Pedro is perfectly correct that in his use case, the messages would be
processed out of order using a single key, because indeed a single
stream with an associated consumer group only cares about load
balancing efficiently.
It's useless to repeat that, but I just want to stress how much
superior is this approach (later on the solutions about ordering): not
only single consumers can fail (this is a huge advantage IMHO) and the
system is still able to recover, but this is also a special case of
the general case of consumers processing at a difference pace.
I also completely agree with Sripathi about the fact that partitions
in Kafka are a lot more like just different keys in Redis Streams,
even if, to be honest, in that case the user is left handling things a
bit more manually. The consumer groups as a distribution mechanism is
*very* server-side. While orchestrating the partitioning manually
requires the logic to be at least partially on the client.
However note how this design is somewhat imposed by the nature of
Redis: anyway at some point you want to partition to N keys because
otherwise you are hitting always the same server, which is definitely
a problem when it comes to scalability.
However Sripathi here introduces a concept that I used in the past but
I never figured it could be useful in this context, which is "pre
sharding". This looks like an interesting idea for real world designs
and operations. Btw listening to a few tens of keys per client is
perfectly supported and is not going to be a CPU issue. The work Redis
needs to do when serving a consumer is not *directly* related to the
number of streams a given consumer is monitoring. However an O(N)

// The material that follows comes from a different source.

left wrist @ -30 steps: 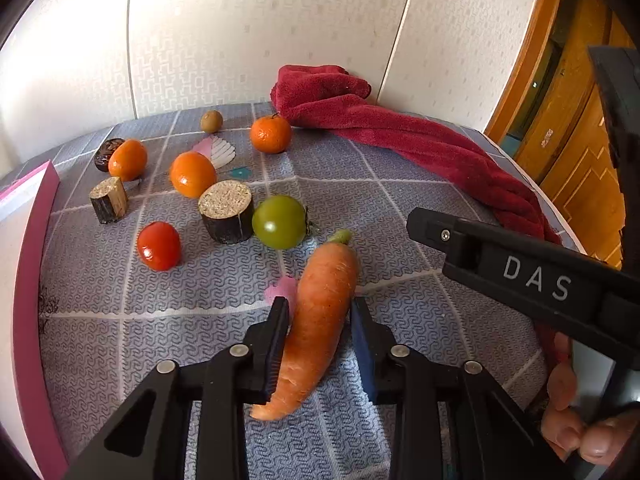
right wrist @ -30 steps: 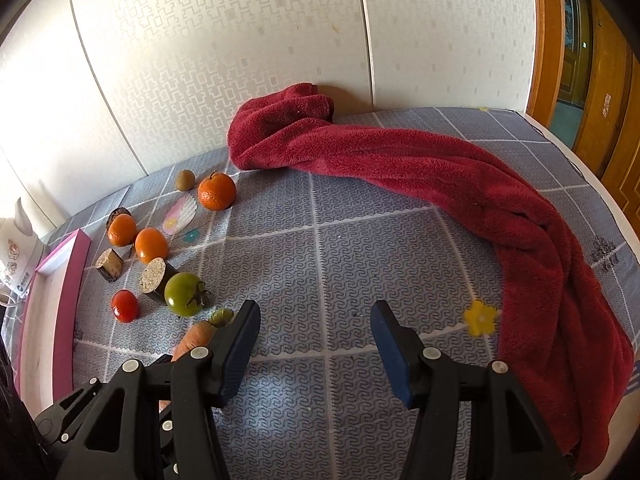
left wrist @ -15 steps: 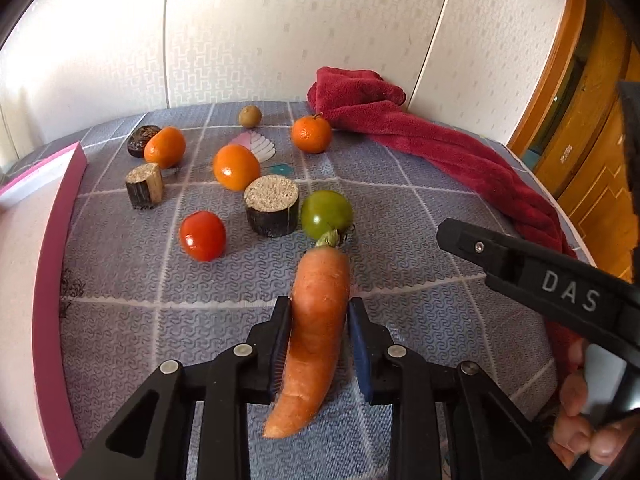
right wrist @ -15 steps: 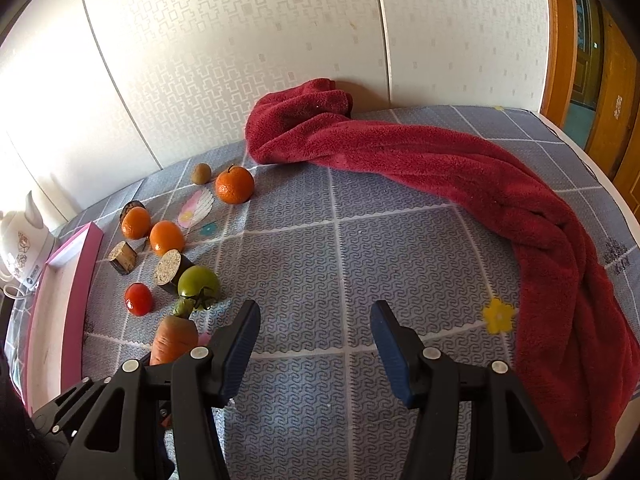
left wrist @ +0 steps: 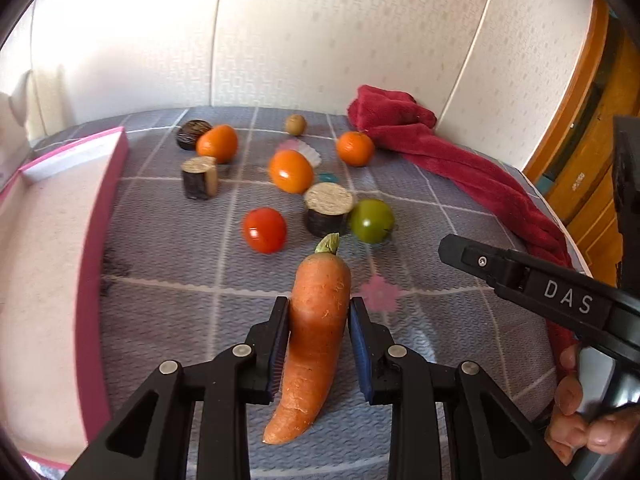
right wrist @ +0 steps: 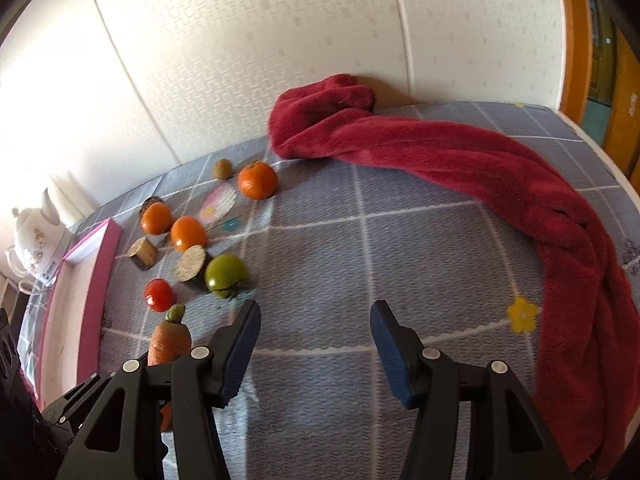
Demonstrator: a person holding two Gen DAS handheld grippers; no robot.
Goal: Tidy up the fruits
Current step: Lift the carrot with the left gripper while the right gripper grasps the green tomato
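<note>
My left gripper (left wrist: 319, 334) is shut on an orange carrot (left wrist: 316, 332) and holds it above the grey patterned cloth, stem end forward. The carrot also shows in the right wrist view (right wrist: 169, 342). Ahead lie a red tomato (left wrist: 265, 230), a green tomato (left wrist: 372, 221), several orange fruits such as one (left wrist: 291, 171), a tangerine (left wrist: 355, 148) and a small kiwi (left wrist: 296, 124). A pink-rimmed tray (left wrist: 94, 216) lies to the left. My right gripper (right wrist: 314, 346) is open and empty over the cloth.
Two dark cut cylinders (left wrist: 329, 209) (left wrist: 199, 178) and a dark round piece (left wrist: 192, 135) sit among the fruit. A red towel (right wrist: 460, 160) runs along the back and right side. A white kettle (right wrist: 34, 240) stands past the tray. The wall is close behind.
My left gripper closed on the carrot, lifted it off the cloth and swung left toward the tray. The right gripper stayed open and drifted slightly.
</note>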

(very small in constant times) cost will be payed every time we
re-block for N keys, and unblock back, but while we are blocked the
cost is the same as blocking for a single key from the POV of the
producer. In general, it is possible to block for 30, 40 or 100 keys
without issues, unless there are 100k consumers connected in the same
instance...
About the question asked by Sripathi: yes, within the same stream,
there is the guarantee of ordering. In case of reboots or failover
however, while Redis propagates everything to replicas and AOF as it
happens, all the guarantees are limited to the ones that Redis can
provide from the POV of the data consistency. So for instance if we
are using just RDB files and we reboot the instance, the consumer
group state may be stale.
I've the feeling that this discussion should be reprocessed to be
inserted inside the documentation, specifically in the Streams
tutorial. I'll try to do that.
Thank you for this thread,
Salvatore